▶ PROBLEM REQUIREMENTS
Copy each line of the data below exactly, leaving out pictures.

▶ RECORD SET
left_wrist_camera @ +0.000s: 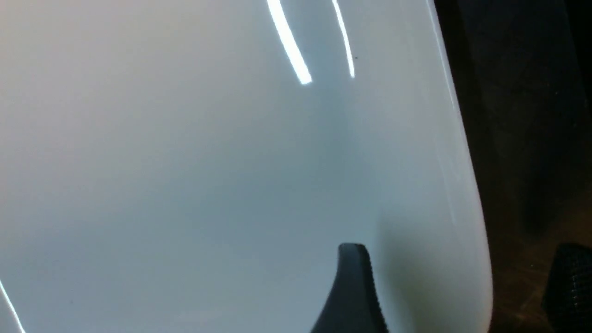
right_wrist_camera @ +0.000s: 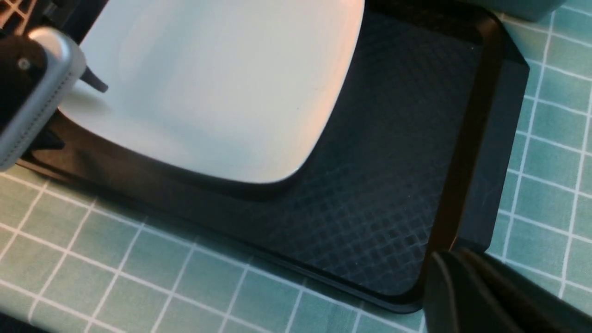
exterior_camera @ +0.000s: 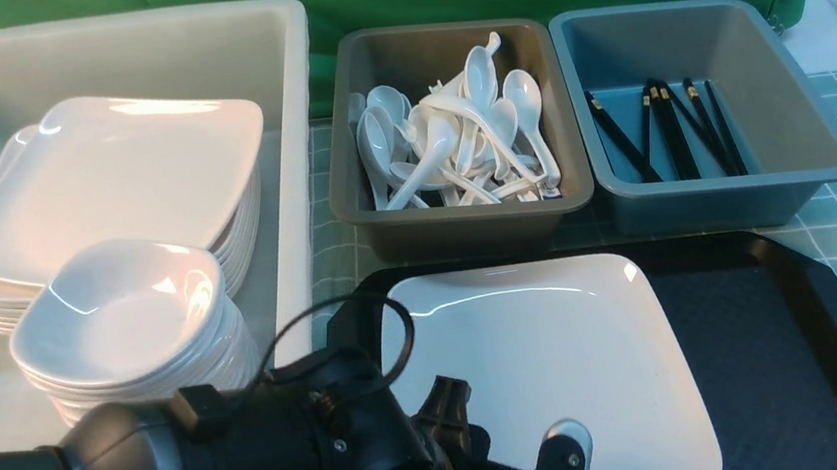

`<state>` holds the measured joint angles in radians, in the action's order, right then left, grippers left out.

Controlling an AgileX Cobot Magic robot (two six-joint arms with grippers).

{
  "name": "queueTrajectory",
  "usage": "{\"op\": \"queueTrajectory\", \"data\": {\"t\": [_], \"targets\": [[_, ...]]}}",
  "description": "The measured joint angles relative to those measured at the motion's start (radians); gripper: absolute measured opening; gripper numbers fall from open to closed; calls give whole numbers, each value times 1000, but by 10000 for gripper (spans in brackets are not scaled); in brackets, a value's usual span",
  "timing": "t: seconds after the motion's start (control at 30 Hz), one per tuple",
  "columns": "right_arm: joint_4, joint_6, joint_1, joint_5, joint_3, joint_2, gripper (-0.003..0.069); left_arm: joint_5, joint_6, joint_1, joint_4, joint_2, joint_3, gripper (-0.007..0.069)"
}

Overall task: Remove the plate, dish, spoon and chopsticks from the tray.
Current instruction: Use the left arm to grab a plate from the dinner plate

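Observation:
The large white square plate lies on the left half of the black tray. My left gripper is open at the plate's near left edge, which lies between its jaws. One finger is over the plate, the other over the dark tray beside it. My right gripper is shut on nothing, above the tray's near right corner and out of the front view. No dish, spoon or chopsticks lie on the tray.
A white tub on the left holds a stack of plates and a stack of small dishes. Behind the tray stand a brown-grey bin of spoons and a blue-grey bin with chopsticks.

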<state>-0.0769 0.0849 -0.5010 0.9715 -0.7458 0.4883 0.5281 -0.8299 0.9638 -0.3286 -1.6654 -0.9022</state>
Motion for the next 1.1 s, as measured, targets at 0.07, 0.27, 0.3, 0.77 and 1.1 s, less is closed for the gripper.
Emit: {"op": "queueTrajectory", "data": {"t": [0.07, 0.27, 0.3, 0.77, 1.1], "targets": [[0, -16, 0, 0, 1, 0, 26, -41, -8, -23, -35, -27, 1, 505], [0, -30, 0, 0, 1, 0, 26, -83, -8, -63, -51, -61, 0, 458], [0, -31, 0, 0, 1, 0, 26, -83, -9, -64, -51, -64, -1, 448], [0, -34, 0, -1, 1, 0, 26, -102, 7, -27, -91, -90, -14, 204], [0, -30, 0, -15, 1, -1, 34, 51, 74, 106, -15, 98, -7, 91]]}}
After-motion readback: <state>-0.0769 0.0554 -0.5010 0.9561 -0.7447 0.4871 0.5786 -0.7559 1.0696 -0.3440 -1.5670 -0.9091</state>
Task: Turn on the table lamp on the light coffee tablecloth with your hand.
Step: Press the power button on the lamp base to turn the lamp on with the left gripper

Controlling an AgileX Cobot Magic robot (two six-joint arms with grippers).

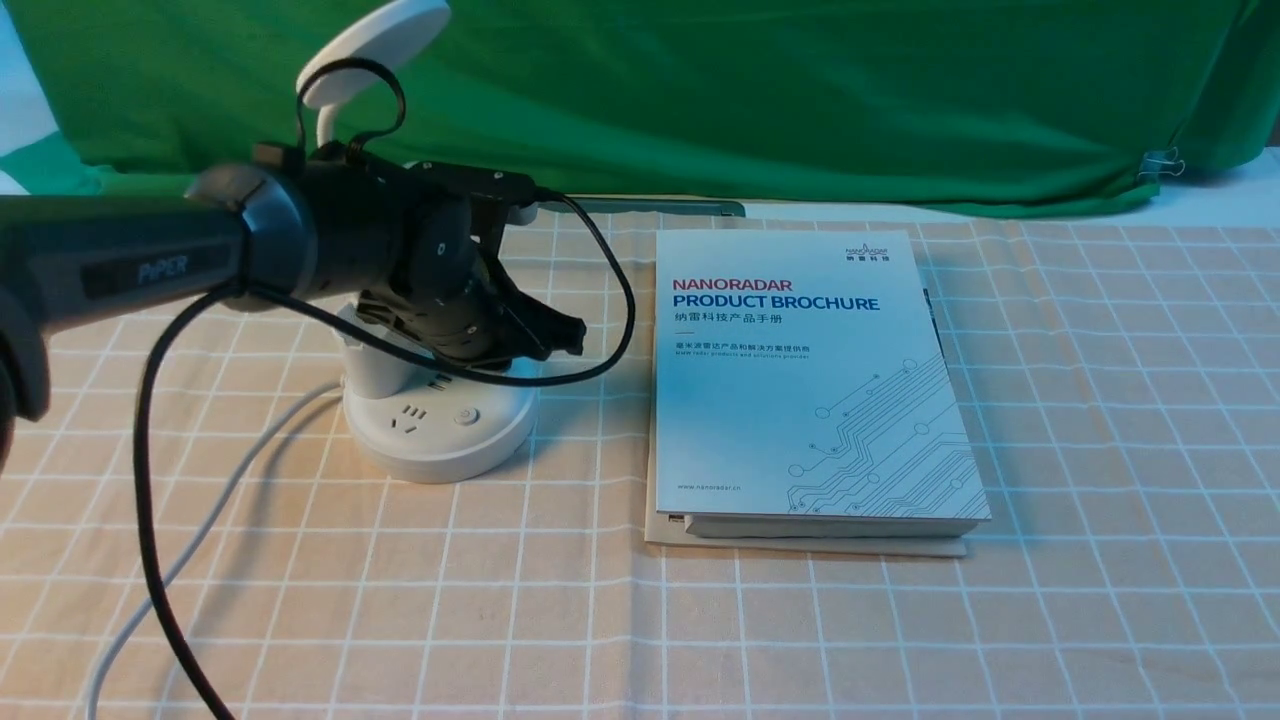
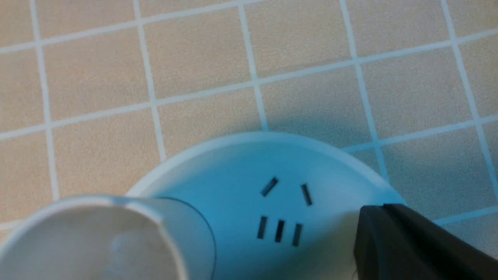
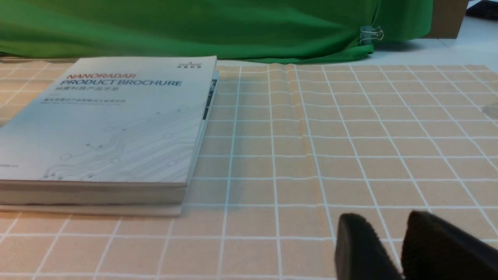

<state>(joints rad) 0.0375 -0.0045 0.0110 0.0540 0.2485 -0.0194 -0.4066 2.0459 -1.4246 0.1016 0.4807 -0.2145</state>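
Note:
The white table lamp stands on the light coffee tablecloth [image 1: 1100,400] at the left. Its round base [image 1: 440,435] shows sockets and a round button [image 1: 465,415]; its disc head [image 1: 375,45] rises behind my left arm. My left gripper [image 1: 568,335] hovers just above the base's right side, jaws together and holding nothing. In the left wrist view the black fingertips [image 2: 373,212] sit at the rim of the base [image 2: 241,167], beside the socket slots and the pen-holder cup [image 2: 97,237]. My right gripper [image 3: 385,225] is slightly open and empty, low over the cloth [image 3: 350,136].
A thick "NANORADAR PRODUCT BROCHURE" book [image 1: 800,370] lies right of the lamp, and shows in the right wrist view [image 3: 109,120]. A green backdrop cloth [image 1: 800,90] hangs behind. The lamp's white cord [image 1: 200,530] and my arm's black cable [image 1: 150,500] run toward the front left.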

▶ OUTPUT OF THE TASK
left_wrist_camera @ +0.000s: 
right_wrist_camera @ +0.000s: 
exterior_camera @ +0.000s: 

`<state>` holds the measured joint angles in radians, in the action's order, right then left, grippers left out.

Controlling an AgileX Cobot Magic robot (two six-joint arms with grippers).

{
  "name": "queueTrajectory",
  "usage": "{\"op\": \"queueTrajectory\", \"data\": {\"t\": [_], \"targets\": [[_, ...]]}}",
  "description": "The measured joint angles relative to those measured at the motion's start (radians); gripper: absolute measured opening; gripper numbers fall from open to closed; calls give whole numbers, each value times 1000, but by 10000 for gripper (spans in brackets are not scaled); in brackets, a value's usual span",
  "timing": "t: seconds after the motion's start (control at 30 Hz), one per tuple",
  "columns": "right_arm: joint_4, joint_6, joint_1, joint_5, joint_3, joint_2, gripper (-0.003..0.069); left_arm: joint_5, joint_6, joint_1, joint_4, joint_2, joint_3, gripper (-0.007..0.069)"
}

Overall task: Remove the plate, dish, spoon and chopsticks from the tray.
Current instruction: Use the left arm to grab a plate from the dinner plate

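Observation:
The large white square plate lies on the left half of the black tray. My left gripper is open at the plate's near left edge, which lies between its jaws. One finger is over the plate, the other over the dark tray beside it. My right gripper is shut on nothing, above the tray's near right corner and out of the front view. No dish, spoon or chopsticks lie on the tray.
A white tub on the left holds a stack of plates and a stack of small dishes. Behind the tray stand a brown-grey bin of spoons and a blue-grey bin with chopsticks.
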
<state>-0.0769 0.0849 -0.5010 0.9715 -0.7458 0.4883 0.5281 -0.8299 0.9638 -0.3286 -1.6654 -0.9022</state>
Motion for the next 1.1 s, as measured, targets at 0.07, 0.27, 0.3, 0.77 and 1.1 s, less is closed for the gripper.
Emit: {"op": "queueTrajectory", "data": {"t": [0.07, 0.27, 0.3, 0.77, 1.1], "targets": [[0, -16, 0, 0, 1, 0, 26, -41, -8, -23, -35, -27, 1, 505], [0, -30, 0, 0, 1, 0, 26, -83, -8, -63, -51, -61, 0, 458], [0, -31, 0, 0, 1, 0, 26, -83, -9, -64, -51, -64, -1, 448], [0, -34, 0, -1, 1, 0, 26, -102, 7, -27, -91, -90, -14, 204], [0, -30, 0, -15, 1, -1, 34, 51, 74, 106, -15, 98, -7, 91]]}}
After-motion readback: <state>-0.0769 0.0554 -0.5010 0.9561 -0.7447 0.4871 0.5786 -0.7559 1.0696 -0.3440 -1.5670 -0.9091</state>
Task: Turn on the table lamp on the light coffee tablecloth with your hand.
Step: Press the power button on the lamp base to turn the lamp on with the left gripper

Controlling an AgileX Cobot Magic robot (two six-joint arms with grippers).


<state>(joints rad) 0.0375 -0.0045 0.0110 0.0540 0.2485 -0.0194 -0.4066 2.0459 -1.4246 0.1016 0.4807 -0.2145</state>
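Note:
The white table lamp stands on the light coffee tablecloth [image 1: 1100,400] at the left. Its round base [image 1: 440,435] shows sockets and a round button [image 1: 465,415]; its disc head [image 1: 375,45] rises behind my left arm. My left gripper [image 1: 568,335] hovers just above the base's right side, jaws together and holding nothing. In the left wrist view the black fingertips [image 2: 373,212] sit at the rim of the base [image 2: 241,167], beside the socket slots and the pen-holder cup [image 2: 97,237]. My right gripper [image 3: 385,225] is slightly open and empty, low over the cloth [image 3: 350,136].
A thick "NANORADAR PRODUCT BROCHURE" book [image 1: 800,370] lies right of the lamp, and shows in the right wrist view [image 3: 109,120]. A green backdrop cloth [image 1: 800,90] hangs behind. The lamp's white cord [image 1: 200,530] and my arm's black cable [image 1: 150,500] run toward the front left.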

With the output given, the exercise is complete.